For a given network, suppose that at each time step one unit of the relevant quantity, the information is exchanged between every pair of nodes and transmitted along the shortest path connecting them. The load at a node is then the total number of shortest paths passing through the node (Goh et al., 2001; Newman, 2001; Holme and Kim, 2002). The capacity of a node is the maximum load that the node can handle. The capacity C_j of node j is proportional to its initial load L_j, C_j = (1 + α) L_j, j = 1, 2, …, N, where the constant α ≥ 0 is the tolerance parameter, and N is the initial number of nodes. In our research, we define α = 0. When all the nodes are on, the network operates in a free-flow state. But, the removal of nodes in general changes the distribution of shortest paths. The load at a particular node can then change. If it increases and becomes larger than the capacity, the corresponding node fails. Any failure leads to a new redistribution of loads, and, as a result, subsequent failures can occur.

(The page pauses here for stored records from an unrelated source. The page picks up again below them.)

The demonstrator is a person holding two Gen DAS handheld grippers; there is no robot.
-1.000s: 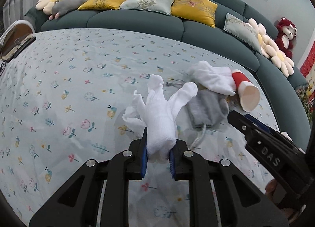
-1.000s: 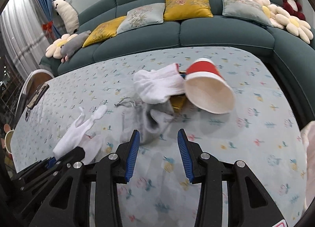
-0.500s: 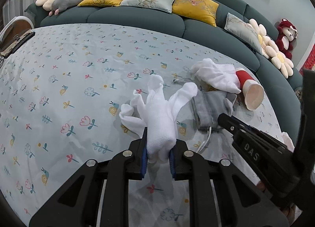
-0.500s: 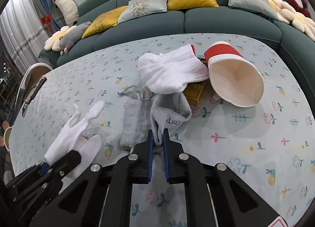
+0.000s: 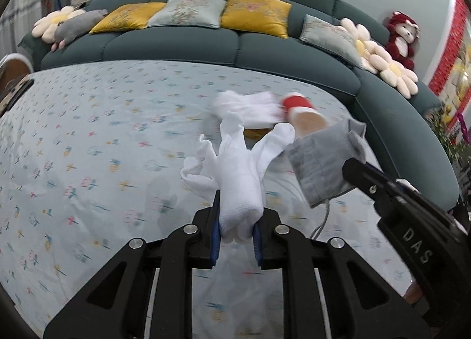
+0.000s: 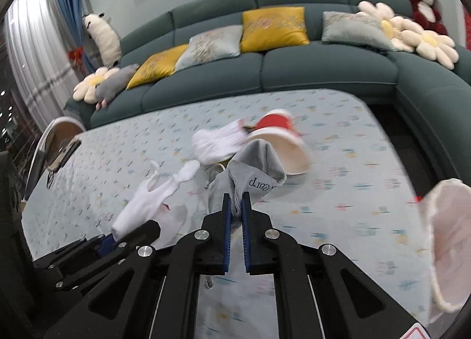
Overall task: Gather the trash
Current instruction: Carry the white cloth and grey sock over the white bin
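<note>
My left gripper (image 5: pixel 235 234) is shut on a white glove (image 5: pixel 238 174) and holds it above the table. My right gripper (image 6: pixel 236 209) is shut on a grey cloth pouch (image 6: pixel 250 177) with a drawstring, lifted off the table; the pouch also shows in the left wrist view (image 5: pixel 323 159). The white glove shows at the left of the right wrist view (image 6: pixel 147 200). On the table beyond lie a white cloth (image 5: pixel 250 108) and a tipped red and white paper cup (image 6: pixel 279 139), with a yellow item (image 5: pixel 256 133) partly hidden under them.
The table has a floral cloth (image 5: pixel 88 147). A dark green curved sofa (image 5: pixel 206 44) with cushions wraps the far side and right. A pale basket-like rim (image 6: pixel 444 244) shows at the right edge. A round stand (image 6: pixel 59 144) sits at the table's left end.
My right gripper closed on the grey pouch and lifted it off the table. Both grippers have risen, and the left still holds the white glove.
</note>
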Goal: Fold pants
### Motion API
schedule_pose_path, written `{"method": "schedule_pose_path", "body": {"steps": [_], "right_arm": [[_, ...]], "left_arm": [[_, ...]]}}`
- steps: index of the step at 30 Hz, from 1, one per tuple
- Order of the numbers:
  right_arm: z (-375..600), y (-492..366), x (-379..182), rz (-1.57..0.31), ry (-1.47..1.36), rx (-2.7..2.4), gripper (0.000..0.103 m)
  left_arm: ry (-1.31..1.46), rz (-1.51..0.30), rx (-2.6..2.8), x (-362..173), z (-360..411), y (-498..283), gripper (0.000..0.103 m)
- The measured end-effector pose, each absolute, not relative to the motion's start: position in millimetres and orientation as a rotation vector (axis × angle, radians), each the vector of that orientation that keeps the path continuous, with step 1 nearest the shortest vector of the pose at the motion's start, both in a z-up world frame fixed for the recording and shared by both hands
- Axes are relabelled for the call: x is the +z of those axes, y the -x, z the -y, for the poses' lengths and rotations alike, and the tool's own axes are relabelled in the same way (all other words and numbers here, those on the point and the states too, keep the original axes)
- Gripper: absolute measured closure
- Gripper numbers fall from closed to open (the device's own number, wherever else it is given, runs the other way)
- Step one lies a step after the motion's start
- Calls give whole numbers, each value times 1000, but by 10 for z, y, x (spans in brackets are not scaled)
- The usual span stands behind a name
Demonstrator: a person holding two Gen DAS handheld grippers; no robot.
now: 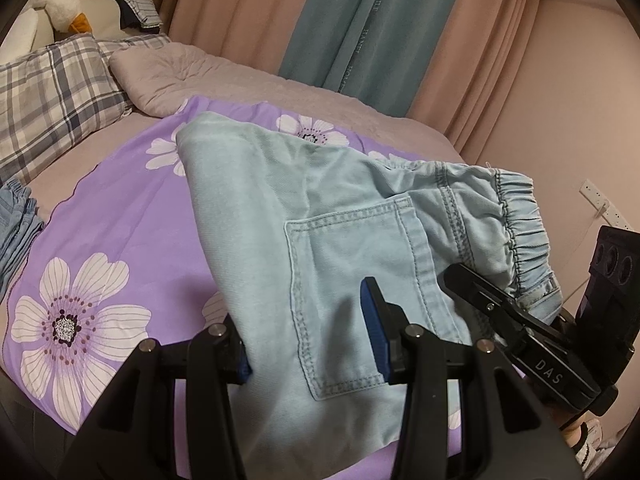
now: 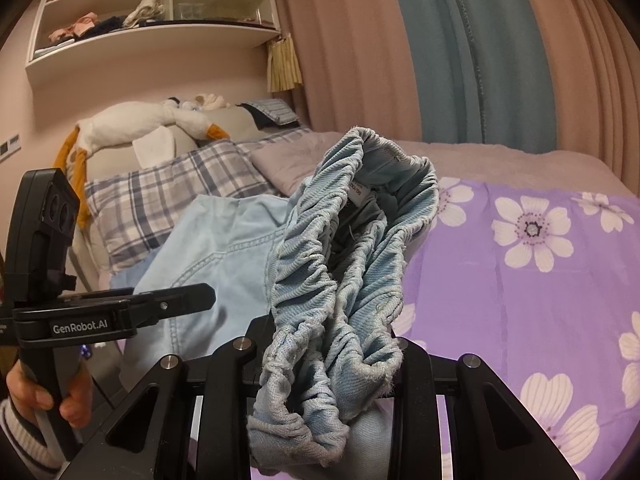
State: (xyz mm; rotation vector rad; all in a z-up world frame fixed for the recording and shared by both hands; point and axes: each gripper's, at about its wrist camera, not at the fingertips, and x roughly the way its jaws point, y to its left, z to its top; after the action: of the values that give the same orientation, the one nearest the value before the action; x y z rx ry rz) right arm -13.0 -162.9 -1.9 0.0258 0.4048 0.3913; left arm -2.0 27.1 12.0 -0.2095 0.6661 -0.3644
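Note:
Light-blue denim pants (image 1: 328,208) hang lifted over a purple flowered sheet (image 1: 120,216) on the bed, back pocket facing me. My left gripper (image 1: 308,320) is shut on the pants: cloth near the pocket fills the space between its blue pads. In the right wrist view the bunched elastic waistband (image 2: 352,264) fills my right gripper (image 2: 332,336), which is shut on it, fingertips mostly hidden by cloth. The right gripper (image 1: 492,304) grips the waistband's end at the right of the left wrist view. The left gripper (image 2: 192,300) sits just left of it, a hand (image 2: 36,396) on its handle.
A plaid pillow (image 1: 52,92) and a lilac pillow (image 1: 168,76) lie at the head of the bed, a plush goose (image 2: 132,128) behind them. Folded denim (image 1: 16,224) sits at the left bed edge. Curtains (image 1: 360,28) hang behind; a wall shelf (image 2: 152,8) holds clothes.

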Motion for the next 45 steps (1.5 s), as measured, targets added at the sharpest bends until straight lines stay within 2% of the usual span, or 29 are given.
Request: {"method": "schedule_pose_path", "body": {"steps": [25,45], "right_arm": [[1621,97,175,-338,30,349,71],[1497,155,89,-384,18,349,71]], "left_arm": [[150,-615,-382,323,-120,-119,59],[190,-669,-364,147,-137,-54,59]]}}
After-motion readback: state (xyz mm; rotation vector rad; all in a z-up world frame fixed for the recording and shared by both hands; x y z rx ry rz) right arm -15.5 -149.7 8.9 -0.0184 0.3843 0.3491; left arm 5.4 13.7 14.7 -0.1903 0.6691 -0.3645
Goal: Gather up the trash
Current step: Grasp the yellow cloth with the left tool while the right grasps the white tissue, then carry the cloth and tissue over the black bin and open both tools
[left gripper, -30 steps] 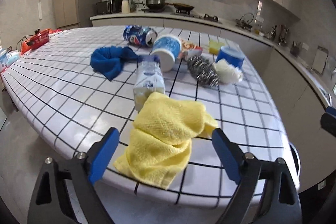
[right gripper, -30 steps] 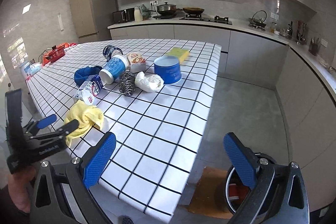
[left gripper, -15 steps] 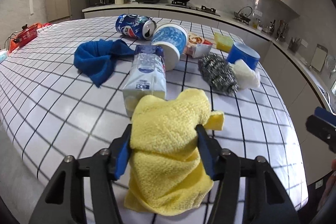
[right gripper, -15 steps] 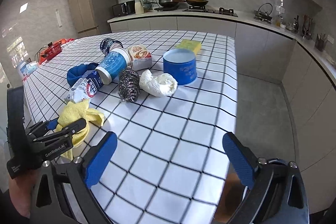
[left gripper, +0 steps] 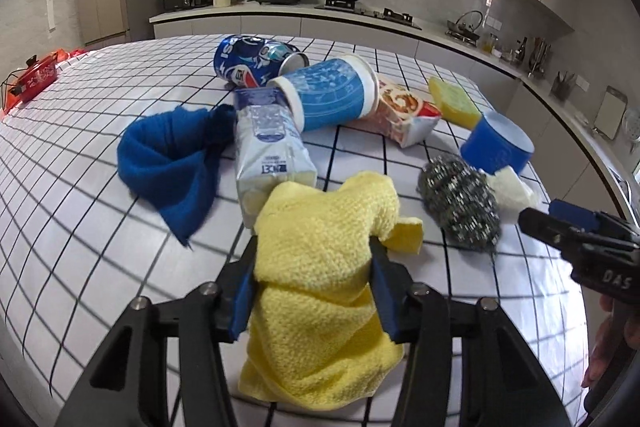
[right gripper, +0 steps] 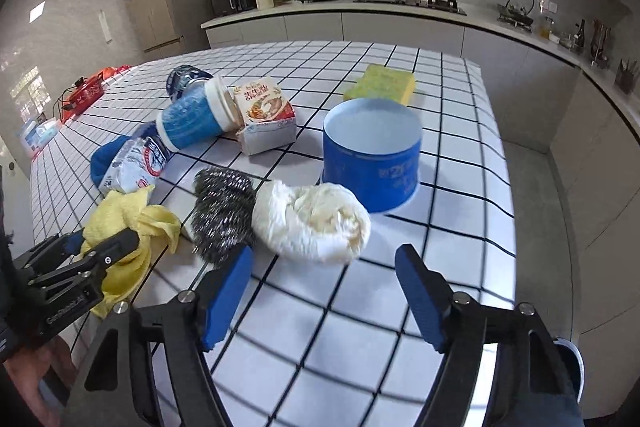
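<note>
A crumpled yellow cloth (left gripper: 320,247) lies at the near edge of the white tiled table (left gripper: 80,131). My left gripper (left gripper: 314,255) is closing on it, and both blue pads press into its sides. In the right wrist view a white crumpled wad (right gripper: 312,219) lies just ahead of my right gripper (right gripper: 324,259). The right jaws are closing with nothing between them. A steel scourer (right gripper: 224,203) sits left of the wad and a blue tub (right gripper: 372,155) stands behind it.
Farther back lie a tipped blue paper cup (left gripper: 328,95), a blue drinks can (left gripper: 252,59), a white packet (left gripper: 268,147), a snack box (left gripper: 404,111), a yellow sponge (left gripper: 454,99) and a blue cloth (left gripper: 172,155). The table's right edge drops to the floor.
The left gripper moved forward over the yellow cloth and closed onto it. The right gripper came in over the table towards the white wad, and its jaws narrowed.
</note>
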The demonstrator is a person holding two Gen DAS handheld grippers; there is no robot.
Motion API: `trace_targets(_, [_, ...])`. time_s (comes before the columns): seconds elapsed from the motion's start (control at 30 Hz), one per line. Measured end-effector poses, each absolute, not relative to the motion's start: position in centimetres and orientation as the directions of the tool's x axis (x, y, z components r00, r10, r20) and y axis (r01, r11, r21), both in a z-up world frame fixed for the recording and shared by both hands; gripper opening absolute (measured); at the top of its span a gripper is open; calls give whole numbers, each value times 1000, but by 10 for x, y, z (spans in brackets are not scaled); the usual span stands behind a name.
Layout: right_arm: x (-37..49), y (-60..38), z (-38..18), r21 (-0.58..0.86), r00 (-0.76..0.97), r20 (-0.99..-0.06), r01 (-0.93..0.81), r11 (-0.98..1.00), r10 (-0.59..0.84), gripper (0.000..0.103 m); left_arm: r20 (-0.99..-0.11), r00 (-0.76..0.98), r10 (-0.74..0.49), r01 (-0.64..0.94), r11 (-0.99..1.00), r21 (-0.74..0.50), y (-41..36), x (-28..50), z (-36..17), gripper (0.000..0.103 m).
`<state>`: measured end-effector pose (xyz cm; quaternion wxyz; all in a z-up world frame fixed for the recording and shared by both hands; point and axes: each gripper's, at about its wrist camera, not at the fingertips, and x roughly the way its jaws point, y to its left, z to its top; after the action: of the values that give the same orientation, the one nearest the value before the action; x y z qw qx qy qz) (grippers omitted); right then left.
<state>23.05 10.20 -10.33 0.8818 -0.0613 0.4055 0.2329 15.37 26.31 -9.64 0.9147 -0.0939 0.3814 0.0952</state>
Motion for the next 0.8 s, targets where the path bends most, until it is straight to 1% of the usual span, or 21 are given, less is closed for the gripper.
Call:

The Algorithm of Cascading Failure Model

Based on the above mentioned definitions and symbols, we present the algorithm of cascading failure model as follows:

(1) Input the weight matrix of complex gene network G = (V, E, W).

(2) Calculate initial load $L_j^0$ of node j and its capacity $C_j=\left(1+\alpha \right)L_j^0$, j = 1,2, …, N, i = 1.

(3) Delete node i and its incident edges in the network, i = 1, 2, …, N.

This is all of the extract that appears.